Punjab-Haryana High Court
Magma Hdi General Insurance Company ... vs Rukyya And Others on 13 September, 2024
Author: Pankaj Jain
Bench: Pankaj Jain
Neutral Citation No:=2024:PHHC:120823
FAO No.4356 of 2024 (O&M) 1
109 IN THE HIGH COURT OF PUNJAB AND HARYANA
AT CHANDIGARH
FAO No.4356 of 2024 (O&M)
Date of decision : 13.09.2024
MAGMA HDI GENERAL INSURANCE COMPANY LIMITED
....Appellant
Versus
RUKYYA AND OTHERS ...Respondents
CORAM: HON'BLE MR. JUSTICE PANKAJ JAIN
Present : Mr. Rajbir Singh, Advocate
for the appellant.
PANKAJ JAIN, J. (ORAL)
Insurer is in appeal impugning the award dated 13th of June, 2024 passed by the Commissioner under the Employee's Compensation Act, 1923 (hereinafter referred to as 'the 1923 Act').

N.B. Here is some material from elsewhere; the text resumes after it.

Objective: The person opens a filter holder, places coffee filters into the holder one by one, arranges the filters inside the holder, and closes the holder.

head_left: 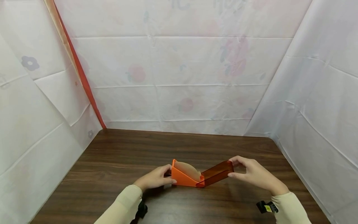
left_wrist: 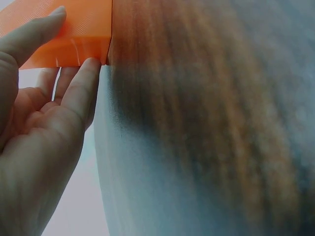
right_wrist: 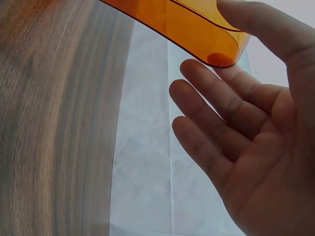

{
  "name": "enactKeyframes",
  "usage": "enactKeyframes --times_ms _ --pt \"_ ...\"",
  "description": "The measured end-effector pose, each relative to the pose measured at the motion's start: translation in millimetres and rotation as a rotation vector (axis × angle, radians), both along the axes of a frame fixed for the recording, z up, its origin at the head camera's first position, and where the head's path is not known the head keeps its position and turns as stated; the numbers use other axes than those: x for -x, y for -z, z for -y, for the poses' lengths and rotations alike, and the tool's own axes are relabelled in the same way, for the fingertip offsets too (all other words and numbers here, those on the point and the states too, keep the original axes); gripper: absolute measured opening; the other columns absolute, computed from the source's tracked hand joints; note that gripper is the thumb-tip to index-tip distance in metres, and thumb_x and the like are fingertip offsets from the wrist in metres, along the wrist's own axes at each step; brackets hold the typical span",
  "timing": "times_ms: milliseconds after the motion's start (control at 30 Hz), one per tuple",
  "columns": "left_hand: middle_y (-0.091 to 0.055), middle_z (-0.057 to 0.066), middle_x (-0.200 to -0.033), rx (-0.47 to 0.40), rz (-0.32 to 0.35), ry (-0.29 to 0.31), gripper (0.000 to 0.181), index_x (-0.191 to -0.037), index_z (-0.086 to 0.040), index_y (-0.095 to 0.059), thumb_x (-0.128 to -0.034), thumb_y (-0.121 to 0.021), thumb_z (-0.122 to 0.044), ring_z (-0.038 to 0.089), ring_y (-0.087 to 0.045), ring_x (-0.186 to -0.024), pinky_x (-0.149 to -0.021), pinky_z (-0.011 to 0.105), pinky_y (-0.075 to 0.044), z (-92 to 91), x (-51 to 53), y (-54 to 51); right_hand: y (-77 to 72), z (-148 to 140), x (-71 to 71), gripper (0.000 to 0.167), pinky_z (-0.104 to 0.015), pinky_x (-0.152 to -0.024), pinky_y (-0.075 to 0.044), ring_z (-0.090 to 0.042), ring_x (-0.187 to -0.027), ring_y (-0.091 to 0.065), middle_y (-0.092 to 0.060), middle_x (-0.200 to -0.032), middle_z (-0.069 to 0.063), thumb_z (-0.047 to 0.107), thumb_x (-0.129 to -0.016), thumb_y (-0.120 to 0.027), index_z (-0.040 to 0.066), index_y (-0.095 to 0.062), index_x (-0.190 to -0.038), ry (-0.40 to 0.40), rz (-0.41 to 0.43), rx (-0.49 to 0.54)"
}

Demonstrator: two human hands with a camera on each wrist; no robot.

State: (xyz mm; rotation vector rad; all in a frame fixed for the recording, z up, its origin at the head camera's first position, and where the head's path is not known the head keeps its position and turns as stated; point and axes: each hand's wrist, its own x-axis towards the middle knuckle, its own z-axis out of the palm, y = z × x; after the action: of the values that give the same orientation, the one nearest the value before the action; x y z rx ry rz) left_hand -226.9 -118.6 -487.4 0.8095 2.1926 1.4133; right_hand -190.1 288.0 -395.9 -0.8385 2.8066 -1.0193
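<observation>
An orange wedge-shaped box [head_left: 183, 178] sits on the table with its see-through amber lid [head_left: 217, 175] swung down to the right, joined or touching at the low end. Tan rounded sheets, resembling coffee filter papers [head_left: 188, 169], stand inside the box. My left hand [head_left: 154, 179] grips the tall left end, thumb on the near side; the left wrist view shows fingertips against the orange end wall [left_wrist: 83, 49]. My right hand [head_left: 253, 172] pinches the lid's far right end between thumb and index finger, and its other fingers are spread in the right wrist view.
The dark wood-grain table [head_left: 126, 149] runs back to a white printed sheet [head_left: 173, 102]. More white sheeting hangs along the left and right sides. A red strip [head_left: 84, 74] lines the left rear corner.
</observation>
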Motion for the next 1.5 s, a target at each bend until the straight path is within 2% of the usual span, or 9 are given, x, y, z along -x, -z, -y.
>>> enactKeyframes --times_ms 233,500,733,967,1167,1500 --pt "-0.065 -0.001 -0.111 0.002 -0.009 0.001 0.025 -0.113 -0.008 -0.057 -0.0953 -0.072 -0.018 0.015 -0.063 -0.107 -0.088 0.027 -0.051 -0.4 -0.1 0.2 -1.0 4.4 2.2 0.036 -0.036 -0.086 -0.053 -0.006 -0.099 -0.064 -0.068 -0.103 0.017 0.045 -0.090 -0.074 0.026 -0.063 -0.119 0.005 -0.010 -0.008" --pt "-0.065 -0.001 -0.111 0.001 -0.008 0.004 0.025 -0.114 -0.008 -0.057 -0.0955 -0.071 -0.019 0.015 -0.063 -0.108 -0.088 0.027 -0.051 -0.3 -0.1 -1.0 -5.8 11.4 5.8 0.039 -0.040 -0.089 -0.053 -0.005 -0.100 -0.064 -0.068 -0.104 0.018 0.047 -0.089 -0.074 0.026 -0.062 -0.120 -0.002 0.003 -0.003" --pt "-0.065 -0.001 -0.112 0.002 -0.013 0.003 0.026 -0.114 -0.009 -0.057 -0.0953 -0.071 -0.019 0.015 -0.063 -0.109 -0.089 0.027 -0.051 -0.3 -0.4 -0.2 -8.1 19.0 8.7 0.039 -0.036 -0.084 -0.054 -0.006 -0.099 -0.064 -0.067 -0.104 0.017 0.045 -0.090 -0.074 0.026 -0.062 -0.121 -0.016 -0.020 0.005" --pt "-0.065 -0.001 -0.112 0.002 -0.006 0.006 0.025 -0.114 -0.009 -0.057 -0.0959 -0.071 -0.019 0.015 -0.062 -0.109 -0.089 0.027 -0.051 -0.7 0.3 -0.4 -9.1 24.2 11.0 0.040 -0.037 -0.086 -0.053 -0.004 -0.099 -0.063 -0.067 -0.104 0.019 0.048 -0.089 -0.074 0.027 -0.062 -0.121 -0.031 -0.034 0.013" --pt "-0.065 -0.001 -0.113 0.002 -0.004 0.007 0.026 -0.115 -0.009 -0.057 -0.0960 -0.071 -0.020 0.015 -0.062 -0.110 -0.089 0.027 -0.051 -0.3 0.2 0.0 -10.1 29.1 13.4 0.040 -0.034 -0.083 -0.054 -0.005 -0.100 -0.064 -0.067 -0.105 0.018 0.046 -0.089 -0.074 0.026 -0.062 -0.122 -0.043 -0.038 0.025" --pt "-0.065 -0.001 -0.114 0.004 -0.005 0.009 0.026 -0.116 -0.008 -0.057 -0.0960 -0.071 -0.020 0.015 -0.062 -0.111 -0.090 0.028 -0.051 -0.7 0.7 0.3 -12.7 37.9 17.4 0.038 -0.035 -0.088 -0.052 -0.005 -0.098 -0.063 -0.066 -0.103 0.018 0.045 -0.090 -0.074 0.026 -0.062 -0.120 -0.079 -0.057 0.031"
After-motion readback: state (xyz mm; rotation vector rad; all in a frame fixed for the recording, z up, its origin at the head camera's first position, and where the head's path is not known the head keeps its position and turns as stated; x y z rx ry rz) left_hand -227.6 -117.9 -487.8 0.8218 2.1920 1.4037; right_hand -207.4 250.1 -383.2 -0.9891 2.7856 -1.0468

2. Counsel for the appellant assails the impugned award claiming that it has been proved on record that the deceased Yusuf died of heart attack and thus it cannot be said that the death occurred during the course of employment as contemplated under Section 3 of the 1923 Act and the Commissioner thus erred in awarding compensation to the claimants. He further submits that in terms of non-compliance of Section 10 also the impugned award is bad.
3. I have heard counsel for the appellant and have gone through the records of the case.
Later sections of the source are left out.